Let us now say a few words about the nerves which proceed toward the prothoracic ganglion. There exists here but one single pair of nerves, extremely important and very extensive. This is the crural nerve. To this nerve are attached the organs which are superadded to the primary structure of the ganglion, such as we have described it, and which in consequence renders the primitive structure more complex. We shall perceive the importance attached to the idea of a _superadded_ organ, when we study the abdominal ganglia, where the organs we are about to describe are either completely wanting or are but imperfectly developed.
If now we examine a transversal section taken a little in front of the place from whence the crural nerves emerge (Cut 19), we shall notice that the central part of the ganglion is occupied by the ventral column and the upper part by the dorsal lobe. In addition to this, in the lateral regions of the ganglion we find two important masses of fibrillar substance. At this point these two masses remain distinct from the parts we have just mentioned, and on the other hand they are in connection with the crural nerves. The latter send a part, and unquestionably the greater part, of their fibres into the lateral lobes. In a section slightly posterior to the preceding one, also transversal, a very important change has taken place; the two lateral lobules, always connected with the crural nerves, have also established connections with the centre of the ganglion, and in the sections further on the fusion is complete. As these lateral lobules possess the characteristics mentioned, only at the point at which the crural nerves emerge, we shall call them the _crural lobes_. Thus we find in the prothoracic ganglion three principal lobes: (1) the crural lobe, which is double, symmetrical, and lateral, (2) the dorsal lobe, (3) the ventral lobe. These two last, in contradistinction to the crural lobe, will be classed together under the common term _central lobe_.

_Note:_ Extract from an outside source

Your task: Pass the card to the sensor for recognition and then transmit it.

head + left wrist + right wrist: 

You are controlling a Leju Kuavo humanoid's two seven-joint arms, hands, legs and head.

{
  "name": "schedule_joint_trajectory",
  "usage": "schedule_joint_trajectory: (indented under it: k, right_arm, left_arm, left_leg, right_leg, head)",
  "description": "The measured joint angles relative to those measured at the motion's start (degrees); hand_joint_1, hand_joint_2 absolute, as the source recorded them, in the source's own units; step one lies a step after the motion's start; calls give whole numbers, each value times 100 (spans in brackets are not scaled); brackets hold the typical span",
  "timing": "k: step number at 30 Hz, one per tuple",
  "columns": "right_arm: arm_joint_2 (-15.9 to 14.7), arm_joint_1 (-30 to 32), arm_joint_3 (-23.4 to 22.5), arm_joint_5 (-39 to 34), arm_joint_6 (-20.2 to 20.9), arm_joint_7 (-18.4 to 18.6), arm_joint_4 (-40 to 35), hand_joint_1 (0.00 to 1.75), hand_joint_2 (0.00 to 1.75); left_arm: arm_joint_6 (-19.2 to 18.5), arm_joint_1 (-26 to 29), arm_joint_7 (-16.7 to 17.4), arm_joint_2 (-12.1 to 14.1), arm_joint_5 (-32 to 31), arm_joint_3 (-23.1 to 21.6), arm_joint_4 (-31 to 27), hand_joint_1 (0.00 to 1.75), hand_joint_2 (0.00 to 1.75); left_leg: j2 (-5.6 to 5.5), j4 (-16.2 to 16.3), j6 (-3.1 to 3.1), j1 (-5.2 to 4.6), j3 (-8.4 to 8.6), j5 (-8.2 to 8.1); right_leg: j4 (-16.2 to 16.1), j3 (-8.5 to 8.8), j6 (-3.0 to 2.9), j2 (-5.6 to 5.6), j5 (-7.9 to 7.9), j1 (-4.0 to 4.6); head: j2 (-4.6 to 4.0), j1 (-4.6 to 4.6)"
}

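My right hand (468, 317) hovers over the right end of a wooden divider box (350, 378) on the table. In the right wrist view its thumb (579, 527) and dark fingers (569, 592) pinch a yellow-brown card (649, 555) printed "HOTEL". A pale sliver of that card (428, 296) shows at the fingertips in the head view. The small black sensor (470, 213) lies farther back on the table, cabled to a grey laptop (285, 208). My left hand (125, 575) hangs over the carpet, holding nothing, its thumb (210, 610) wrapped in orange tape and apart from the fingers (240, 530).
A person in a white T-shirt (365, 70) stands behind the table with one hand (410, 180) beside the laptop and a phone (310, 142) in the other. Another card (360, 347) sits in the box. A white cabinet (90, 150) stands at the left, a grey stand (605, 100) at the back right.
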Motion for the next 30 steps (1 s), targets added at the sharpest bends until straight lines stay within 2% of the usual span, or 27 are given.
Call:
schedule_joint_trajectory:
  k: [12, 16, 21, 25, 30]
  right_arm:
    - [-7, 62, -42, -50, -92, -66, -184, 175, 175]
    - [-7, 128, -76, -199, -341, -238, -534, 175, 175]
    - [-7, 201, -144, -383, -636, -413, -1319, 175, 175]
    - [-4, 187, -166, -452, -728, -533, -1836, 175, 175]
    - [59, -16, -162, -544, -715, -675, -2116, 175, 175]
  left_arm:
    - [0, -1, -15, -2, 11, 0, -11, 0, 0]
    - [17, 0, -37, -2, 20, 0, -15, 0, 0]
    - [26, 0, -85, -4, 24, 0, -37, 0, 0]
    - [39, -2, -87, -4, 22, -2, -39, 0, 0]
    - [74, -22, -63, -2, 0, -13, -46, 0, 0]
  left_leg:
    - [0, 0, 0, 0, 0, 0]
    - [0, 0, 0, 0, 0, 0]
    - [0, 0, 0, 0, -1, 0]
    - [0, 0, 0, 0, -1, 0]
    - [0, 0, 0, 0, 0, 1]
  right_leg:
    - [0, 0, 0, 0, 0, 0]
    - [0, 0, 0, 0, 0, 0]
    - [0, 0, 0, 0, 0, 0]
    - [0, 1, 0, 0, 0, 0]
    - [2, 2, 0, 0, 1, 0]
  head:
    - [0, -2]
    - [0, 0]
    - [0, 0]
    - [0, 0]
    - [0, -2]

And now to finish this summary description of the prothoracic ganglion, we will point out an important disposition of the connective tissue which divides the ganglion into two halves, one anterior, the other posterior. We can easily understand this disposition by looking at a longitudinal section passing exactly through the median line. From the dorsal surface of the ganglion, may be seen descending a bundle of cells and connective fibres, which, in the form of a column, are directed toward the centre of the ganglion; these cells and fibres do not meet any important organ on their way, the dorsal connective filaments always taking a lateral course. A fasciculus, similarly composed of cells and conjunctival fibres, starting from the ventral surface of the ganglion, appears to meet this conjunctival column (Cut 18). This curious disposition appears to be, as M. Henneguy has ingeniously suggested to me, a trace of the anterior development of the ganglion which had been formed of two distinct portions that have been naturally _welded_ together along the median line; the connective fasciculi corresponding to the point where the welding has been incomplete, and representing the survival of a portion of the walls of the two ganglia.